> The task:
As written and without pictures, set down the lines from the one that contains "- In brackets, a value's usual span" through the end of the data.

── Dataset excerpt

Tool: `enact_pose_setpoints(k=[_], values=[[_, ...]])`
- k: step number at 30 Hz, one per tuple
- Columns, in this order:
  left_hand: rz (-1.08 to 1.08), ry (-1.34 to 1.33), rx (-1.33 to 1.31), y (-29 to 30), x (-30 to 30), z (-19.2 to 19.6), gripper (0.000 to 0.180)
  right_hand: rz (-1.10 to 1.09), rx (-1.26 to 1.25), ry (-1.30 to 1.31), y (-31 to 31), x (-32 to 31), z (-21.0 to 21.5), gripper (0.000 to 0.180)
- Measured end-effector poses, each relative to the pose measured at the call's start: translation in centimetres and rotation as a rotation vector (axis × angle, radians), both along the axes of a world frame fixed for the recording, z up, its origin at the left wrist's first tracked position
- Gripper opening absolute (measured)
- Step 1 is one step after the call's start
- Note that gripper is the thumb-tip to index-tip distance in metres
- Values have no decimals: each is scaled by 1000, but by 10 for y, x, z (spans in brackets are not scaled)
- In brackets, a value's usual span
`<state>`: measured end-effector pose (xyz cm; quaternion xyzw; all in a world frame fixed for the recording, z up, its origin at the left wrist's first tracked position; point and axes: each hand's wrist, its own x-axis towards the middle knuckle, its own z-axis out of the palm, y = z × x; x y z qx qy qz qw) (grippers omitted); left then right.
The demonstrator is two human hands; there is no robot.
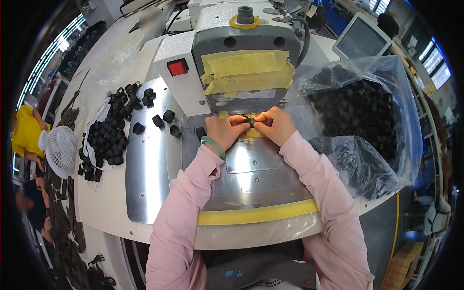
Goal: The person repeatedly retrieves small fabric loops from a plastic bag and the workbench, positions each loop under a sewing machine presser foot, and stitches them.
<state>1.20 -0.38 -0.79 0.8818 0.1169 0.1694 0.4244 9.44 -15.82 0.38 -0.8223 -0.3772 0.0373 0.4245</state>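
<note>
My left hand point(222, 131) and my right hand point(277, 126) meet under the head of an industrial sewing machine point(193, 82). Both have their fingers pinched on a small black fabric loop point(250, 121), which a lamp lights from above. The needle area is mostly hidden by the machine head and my fingers. A green bangle point(214, 146) circles my left wrist. Left of my hands, several loose black loops point(175, 131) lie on the metal plate point(150, 193), close to a larger pile of them point(107, 140).
On the right stands a clear plastic bag point(408, 121) full of black loops. A screen point(362, 38) is behind it. Yellow tape point(258, 212) runs along the table's front edge. A white fan point(61, 151) and a person in yellow point(29, 133) are at far left.
</note>
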Motion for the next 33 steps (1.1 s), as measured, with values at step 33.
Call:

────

> Exercise result:
- In brackets, a value's usual span
`<state>`: measured end-effector pose (xyz cm; quaternion xyzw; all in a world frame fixed for the recording, z up, its origin at the left wrist's first tracked position; point and axes: each hand's wrist, its own x-axis towards the middle knuckle, its own z-axis out of the palm, y = z × x; x y z qx qy qz qw) (grippers omitted); left then right.
The demonstrator is two human hands; there is no robot.
Goal: The person repeatedly retrieves small fabric loops from a plastic bag and the workbench, positions each loop under a sewing machine presser foot, and stitches them.
<state>1.20 -0.38 -0.79 0.8818 0.1169 0.1694 0.4244 9.44 -15.82 0.38 -0.8223 -0.3772 0.0373 0.4245</state>
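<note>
My left hand point(222, 131) and my right hand point(277, 126) meet under the head of an industrial sewing machine point(193, 82). Both have their fingers pinched on a small black fabric loop point(250, 121), which a lamp lights from above. The needle area is mostly hidden by the machine head and my fingers. A green bangle point(214, 146) circles my left wrist. Left of my hands, several loose black loops point(175, 131) lie on the metal plate point(150, 193), close to a larger pile of them point(107, 140).
On the right stands a clear plastic bag point(408, 121) full of black loops. A screen point(362, 38) is behind it. Yellow tape point(258, 212) runs along the table's front edge. A white fan point(61, 151) and a person in yellow point(29, 133) are at far left.
</note>
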Motion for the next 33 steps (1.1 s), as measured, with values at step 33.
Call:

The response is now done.